▸ **THE TASK**:
Please repeat the lines below, exactly and only, from the one that holds "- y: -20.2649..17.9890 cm" through the one that holds "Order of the".

[Data excerpts]

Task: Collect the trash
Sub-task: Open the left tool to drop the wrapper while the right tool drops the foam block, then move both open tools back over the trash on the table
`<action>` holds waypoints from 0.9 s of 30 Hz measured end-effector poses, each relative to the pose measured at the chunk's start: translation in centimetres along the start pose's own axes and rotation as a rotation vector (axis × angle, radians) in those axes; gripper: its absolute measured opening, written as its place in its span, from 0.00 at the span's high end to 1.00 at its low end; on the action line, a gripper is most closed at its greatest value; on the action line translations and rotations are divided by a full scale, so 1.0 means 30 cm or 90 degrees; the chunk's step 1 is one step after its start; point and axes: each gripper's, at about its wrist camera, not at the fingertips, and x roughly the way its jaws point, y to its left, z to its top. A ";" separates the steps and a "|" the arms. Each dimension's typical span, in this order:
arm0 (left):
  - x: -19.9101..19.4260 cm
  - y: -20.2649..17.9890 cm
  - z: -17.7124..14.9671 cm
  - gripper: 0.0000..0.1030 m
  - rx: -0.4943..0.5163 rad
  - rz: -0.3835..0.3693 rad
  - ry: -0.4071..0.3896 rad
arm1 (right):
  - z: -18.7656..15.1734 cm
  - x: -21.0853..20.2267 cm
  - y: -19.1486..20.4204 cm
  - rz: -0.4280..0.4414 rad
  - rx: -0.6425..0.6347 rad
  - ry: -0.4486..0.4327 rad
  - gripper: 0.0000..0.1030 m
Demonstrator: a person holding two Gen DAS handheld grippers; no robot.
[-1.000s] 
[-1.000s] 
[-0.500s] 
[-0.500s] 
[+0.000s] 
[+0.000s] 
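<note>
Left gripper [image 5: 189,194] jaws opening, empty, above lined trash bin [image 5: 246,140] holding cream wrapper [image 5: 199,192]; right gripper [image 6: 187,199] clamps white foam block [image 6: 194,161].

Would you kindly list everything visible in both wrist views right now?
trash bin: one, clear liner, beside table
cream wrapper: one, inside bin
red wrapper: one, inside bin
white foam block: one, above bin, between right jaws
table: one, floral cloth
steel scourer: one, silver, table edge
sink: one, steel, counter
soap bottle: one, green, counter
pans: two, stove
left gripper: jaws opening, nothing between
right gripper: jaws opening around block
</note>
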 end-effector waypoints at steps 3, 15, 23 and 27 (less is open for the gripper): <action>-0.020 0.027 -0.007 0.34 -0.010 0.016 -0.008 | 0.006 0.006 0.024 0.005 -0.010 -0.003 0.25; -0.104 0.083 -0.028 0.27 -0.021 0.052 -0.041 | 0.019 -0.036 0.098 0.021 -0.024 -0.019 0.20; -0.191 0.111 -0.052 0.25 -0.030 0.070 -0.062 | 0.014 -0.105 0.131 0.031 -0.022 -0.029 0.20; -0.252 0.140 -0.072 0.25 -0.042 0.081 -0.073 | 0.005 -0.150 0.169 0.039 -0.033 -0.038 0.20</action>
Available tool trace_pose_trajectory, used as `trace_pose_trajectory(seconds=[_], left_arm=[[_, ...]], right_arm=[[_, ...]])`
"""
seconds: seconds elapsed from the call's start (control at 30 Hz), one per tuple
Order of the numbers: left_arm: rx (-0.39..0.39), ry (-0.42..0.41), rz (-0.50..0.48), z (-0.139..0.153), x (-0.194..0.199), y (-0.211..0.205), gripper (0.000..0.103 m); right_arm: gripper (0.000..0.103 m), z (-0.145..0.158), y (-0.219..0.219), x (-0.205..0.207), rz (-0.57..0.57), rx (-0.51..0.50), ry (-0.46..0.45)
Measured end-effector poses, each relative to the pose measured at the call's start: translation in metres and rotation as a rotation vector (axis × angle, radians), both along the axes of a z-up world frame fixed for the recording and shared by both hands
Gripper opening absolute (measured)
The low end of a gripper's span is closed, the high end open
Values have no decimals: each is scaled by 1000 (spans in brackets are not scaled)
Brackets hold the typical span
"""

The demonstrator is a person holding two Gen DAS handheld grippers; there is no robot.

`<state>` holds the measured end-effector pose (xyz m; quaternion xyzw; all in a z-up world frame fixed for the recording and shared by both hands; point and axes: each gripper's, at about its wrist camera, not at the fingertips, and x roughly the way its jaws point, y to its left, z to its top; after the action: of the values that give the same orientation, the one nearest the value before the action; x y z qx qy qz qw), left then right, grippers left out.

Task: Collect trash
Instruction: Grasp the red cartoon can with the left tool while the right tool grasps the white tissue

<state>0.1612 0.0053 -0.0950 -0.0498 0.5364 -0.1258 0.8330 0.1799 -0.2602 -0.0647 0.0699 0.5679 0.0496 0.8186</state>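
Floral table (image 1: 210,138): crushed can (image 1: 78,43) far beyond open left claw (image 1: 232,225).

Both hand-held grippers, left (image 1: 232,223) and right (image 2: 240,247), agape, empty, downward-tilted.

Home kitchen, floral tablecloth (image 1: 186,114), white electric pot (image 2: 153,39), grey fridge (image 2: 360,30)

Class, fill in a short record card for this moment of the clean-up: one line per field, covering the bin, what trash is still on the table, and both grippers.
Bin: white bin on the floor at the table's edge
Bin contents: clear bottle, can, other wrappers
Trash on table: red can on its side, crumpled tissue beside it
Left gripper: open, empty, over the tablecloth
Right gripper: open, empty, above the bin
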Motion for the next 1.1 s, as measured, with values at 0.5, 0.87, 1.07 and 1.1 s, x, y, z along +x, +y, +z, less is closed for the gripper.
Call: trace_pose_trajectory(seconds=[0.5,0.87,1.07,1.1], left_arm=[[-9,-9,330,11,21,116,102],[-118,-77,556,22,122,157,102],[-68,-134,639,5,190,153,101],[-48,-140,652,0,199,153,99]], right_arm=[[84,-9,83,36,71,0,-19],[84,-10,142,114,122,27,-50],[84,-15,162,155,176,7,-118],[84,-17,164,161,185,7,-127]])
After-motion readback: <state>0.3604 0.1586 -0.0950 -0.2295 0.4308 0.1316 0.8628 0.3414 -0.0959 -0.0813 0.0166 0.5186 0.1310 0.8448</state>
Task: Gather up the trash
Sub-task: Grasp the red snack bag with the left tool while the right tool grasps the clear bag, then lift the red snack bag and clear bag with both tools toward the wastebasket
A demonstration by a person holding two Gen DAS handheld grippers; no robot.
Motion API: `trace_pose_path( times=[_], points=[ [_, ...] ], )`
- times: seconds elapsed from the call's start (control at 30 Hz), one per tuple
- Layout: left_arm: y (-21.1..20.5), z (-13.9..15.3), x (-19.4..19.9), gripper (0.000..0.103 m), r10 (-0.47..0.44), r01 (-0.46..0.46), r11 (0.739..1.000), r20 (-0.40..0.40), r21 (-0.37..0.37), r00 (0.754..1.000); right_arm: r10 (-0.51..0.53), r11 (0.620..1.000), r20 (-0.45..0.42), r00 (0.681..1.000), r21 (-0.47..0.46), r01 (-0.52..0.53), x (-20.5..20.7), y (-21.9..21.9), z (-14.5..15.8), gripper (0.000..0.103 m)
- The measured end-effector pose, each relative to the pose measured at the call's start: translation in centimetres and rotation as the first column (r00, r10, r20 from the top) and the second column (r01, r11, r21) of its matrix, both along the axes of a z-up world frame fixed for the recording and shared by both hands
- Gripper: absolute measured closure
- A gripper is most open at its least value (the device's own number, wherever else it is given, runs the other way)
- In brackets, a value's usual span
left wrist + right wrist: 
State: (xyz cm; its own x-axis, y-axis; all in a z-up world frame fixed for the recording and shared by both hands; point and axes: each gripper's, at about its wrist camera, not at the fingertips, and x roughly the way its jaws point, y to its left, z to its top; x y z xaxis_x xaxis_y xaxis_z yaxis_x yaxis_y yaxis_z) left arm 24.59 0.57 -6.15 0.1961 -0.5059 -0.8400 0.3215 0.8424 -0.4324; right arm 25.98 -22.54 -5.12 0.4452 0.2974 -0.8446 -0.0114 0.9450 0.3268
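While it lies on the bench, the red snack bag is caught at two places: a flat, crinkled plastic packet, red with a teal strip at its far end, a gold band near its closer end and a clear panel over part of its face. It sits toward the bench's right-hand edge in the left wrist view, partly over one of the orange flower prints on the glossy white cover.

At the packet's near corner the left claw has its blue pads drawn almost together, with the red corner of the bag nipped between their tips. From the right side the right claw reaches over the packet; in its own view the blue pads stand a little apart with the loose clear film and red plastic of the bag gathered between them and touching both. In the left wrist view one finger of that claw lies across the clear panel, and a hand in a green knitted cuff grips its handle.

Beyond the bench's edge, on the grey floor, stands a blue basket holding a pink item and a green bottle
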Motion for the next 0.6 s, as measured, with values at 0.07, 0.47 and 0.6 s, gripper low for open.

▸ **RESULT**:
  - y: -20.2649..17.9890 cm
  - z: -17.7124..14.9671 cm
  - gripper: 0.0000..0.1030 m
  - rx: -0.4943..0.5163 rad
  - rz: -0.3835..0.3693 rad
  - ry: -0.4071..0.3896 rad
arm1 (right):
  - z: -18.7656..15.1734 cm
  - x: -21.0853..20.2267 cm
  - y: -19.1486..20.4204 cm
  - rz: -0.4280..0.4414 rad
  - rx: -0.6425..0.6347 rad
  - ry: -0.4486..0.4327 rad
  - gripper: 0.0000..0.1030 m
Demonstrator: a person holding two Gen DAS handheld grippers; no robot.
[-1.000s] 
[-1.000s] 
[-0.500s] 
[-0.500s] 
[+0.000s] 
[+0.000s] 
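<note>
Left gripper [image 5: 189,194] jaws opening, empty, above lined trash bin [image 5: 246,140] holding cream wrapper [image 5: 199,192]; right gripper [image 6: 187,199] clamps white foam block [image 6: 194,161].

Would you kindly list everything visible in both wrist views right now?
trash bin: one, clear liner, beside table
cream wrapper: one, inside bin
red wrapper: one, inside bin
white foam block: one, above bin, between right jaws
table: one, floral cloth
steel scourer: one, silver, table edge
sink: one, steel, counter
soap bottle: one, green, counter
pans: two, stove
left gripper: jaws opening, nothing between
right gripper: jaws opening around block
</note>
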 end-effector waypoints at steps 3, 15, 23 and 27 (less is open for the gripper): <action>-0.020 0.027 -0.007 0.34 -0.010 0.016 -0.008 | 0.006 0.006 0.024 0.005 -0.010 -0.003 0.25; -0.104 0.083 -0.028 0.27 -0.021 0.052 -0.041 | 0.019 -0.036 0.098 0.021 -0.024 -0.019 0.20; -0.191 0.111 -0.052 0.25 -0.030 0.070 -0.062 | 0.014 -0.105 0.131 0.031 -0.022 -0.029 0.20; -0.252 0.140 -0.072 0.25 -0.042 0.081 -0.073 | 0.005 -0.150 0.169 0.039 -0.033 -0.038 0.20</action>
Available tool trace_pose_trajectory, used as `trace_pose_trajectory(seconds=[_], left_arm=[[_, ...]], right_arm=[[_, ...]])`
"""
seconds: seconds elapsed from the call's start (control at 30 Hz), one per tuple
Order of the numbers: left_arm: rx (-0.39..0.39), ry (-0.42..0.41), rz (-0.50..0.48), z (-0.139..0.153), x (-0.194..0.199), y (-0.211..0.205), gripper (0.000..0.103 m); right_arm: gripper (0.000..0.103 m), z (-0.145..0.158), y (-0.219..0.219), x (-0.205..0.207), rz (-0.57..0.57), rx (-0.51..0.50), ry (-0.46..0.45)

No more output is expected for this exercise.